Even Challenger’s opening point, that humans are animals who don’t think they’re animals, misses interesting glints off facets of its own proposition. What animal does think it’s an animal? In my experience, none. If no animal thinks it’s an animal, where might pursuing that idea lead?
What if we grant basic rightness to Challenger’s argument that we are animals that don’t know “the right way to behave towards life.” Then how do we, as animals, renounce our predilection for hierarchy?
In offering answers, Challenger’s arguments seem to run in circles. When she briefly examines what “thresholds of value” we’ve created to grant other humans safety and well-being, she points to the “great conception leveller of ‘dignity.’” Dignity, she says, orients us to views of human life in any form or stage “as precious and worthy of respect.” But as demonstrated earlier in the book, ill-intentioned humans can raise to prominence their own ideas of who does and doesn’t have dignity. In featuring dignity as a good in itself, Challenger sets a low bar. Better-braced and more defensible social guardrails like the rule of law exist to defend not only dignity but a host of other, more thoroughly considered values that could protect other species more completely than awarding them dignity might.

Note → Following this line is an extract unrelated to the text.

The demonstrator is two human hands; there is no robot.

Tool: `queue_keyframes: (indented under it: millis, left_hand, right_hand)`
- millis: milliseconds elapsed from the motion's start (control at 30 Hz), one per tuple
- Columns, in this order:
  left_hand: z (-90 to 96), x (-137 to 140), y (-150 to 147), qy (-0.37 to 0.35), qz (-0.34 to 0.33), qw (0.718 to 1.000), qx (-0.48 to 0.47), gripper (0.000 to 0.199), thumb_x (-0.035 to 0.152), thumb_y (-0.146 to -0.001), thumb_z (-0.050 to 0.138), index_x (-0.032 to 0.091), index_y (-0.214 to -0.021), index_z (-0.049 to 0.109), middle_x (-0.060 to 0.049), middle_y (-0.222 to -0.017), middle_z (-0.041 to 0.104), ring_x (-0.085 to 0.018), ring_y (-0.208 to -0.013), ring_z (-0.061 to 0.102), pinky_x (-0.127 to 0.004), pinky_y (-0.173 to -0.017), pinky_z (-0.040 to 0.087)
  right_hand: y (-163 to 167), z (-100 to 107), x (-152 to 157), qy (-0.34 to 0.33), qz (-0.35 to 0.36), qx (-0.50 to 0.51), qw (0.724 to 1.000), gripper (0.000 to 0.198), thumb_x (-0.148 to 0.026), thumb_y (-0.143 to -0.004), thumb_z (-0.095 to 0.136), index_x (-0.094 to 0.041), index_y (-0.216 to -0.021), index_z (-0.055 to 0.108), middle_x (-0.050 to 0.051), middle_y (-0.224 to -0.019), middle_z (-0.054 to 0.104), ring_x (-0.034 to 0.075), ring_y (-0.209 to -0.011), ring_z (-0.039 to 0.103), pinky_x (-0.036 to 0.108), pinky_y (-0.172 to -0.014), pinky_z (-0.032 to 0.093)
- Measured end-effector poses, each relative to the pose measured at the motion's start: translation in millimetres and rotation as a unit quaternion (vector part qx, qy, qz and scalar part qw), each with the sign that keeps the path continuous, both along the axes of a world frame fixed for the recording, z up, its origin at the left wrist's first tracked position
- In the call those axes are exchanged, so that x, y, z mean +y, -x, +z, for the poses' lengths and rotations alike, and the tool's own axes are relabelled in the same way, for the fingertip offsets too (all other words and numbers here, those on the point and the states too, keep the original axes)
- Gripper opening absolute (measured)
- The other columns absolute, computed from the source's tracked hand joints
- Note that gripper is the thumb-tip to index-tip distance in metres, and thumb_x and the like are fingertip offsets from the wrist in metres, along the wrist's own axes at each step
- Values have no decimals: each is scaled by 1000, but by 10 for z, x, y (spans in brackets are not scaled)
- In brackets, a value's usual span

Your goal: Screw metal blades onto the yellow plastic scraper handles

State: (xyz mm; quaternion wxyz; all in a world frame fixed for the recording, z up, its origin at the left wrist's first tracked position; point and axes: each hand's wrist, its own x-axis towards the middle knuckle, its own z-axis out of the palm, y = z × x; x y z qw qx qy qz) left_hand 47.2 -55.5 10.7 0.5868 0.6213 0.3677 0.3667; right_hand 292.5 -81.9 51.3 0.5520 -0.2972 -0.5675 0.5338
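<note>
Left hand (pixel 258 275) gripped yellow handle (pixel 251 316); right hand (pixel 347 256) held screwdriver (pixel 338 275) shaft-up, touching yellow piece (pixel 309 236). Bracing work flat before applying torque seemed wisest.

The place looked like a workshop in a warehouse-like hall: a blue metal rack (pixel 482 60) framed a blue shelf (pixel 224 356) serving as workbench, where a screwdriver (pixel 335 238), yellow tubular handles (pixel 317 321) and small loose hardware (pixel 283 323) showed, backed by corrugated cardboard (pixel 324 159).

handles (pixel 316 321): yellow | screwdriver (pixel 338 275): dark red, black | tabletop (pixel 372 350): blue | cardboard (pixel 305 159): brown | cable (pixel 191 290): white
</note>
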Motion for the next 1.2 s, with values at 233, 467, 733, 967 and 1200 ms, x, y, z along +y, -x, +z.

After invoking dignity as an equalizing value, Challenger asserts, “Our proper place is with our fellow creatures” then repeats her call to find a better story line than human exceptionalism. This seems to overshoot the problem. One rebuttal to her call to assume our proper place is, well, that place may be in the company of other predators. Might that be the real problem? We’re super-predators, that, like fellow predators, see the world in hierarchical shadings? What if the conundrum needing solution isn’t that we’ve denied the common ground we share with animals but that we simply haven’t moved very far off it? Could an inquiry into whether other animals think of themselves as animals shed some light on our cock-of-the-walk attitudes? Might we so deeply share the animal condition of not knowing the right way to behave towards other life forms that we show ourselves to be, in fact, only the biggest fish, comfortably furnished among our fellow, less well-off fishes, octopuses, and starfishes, to their disadvantage?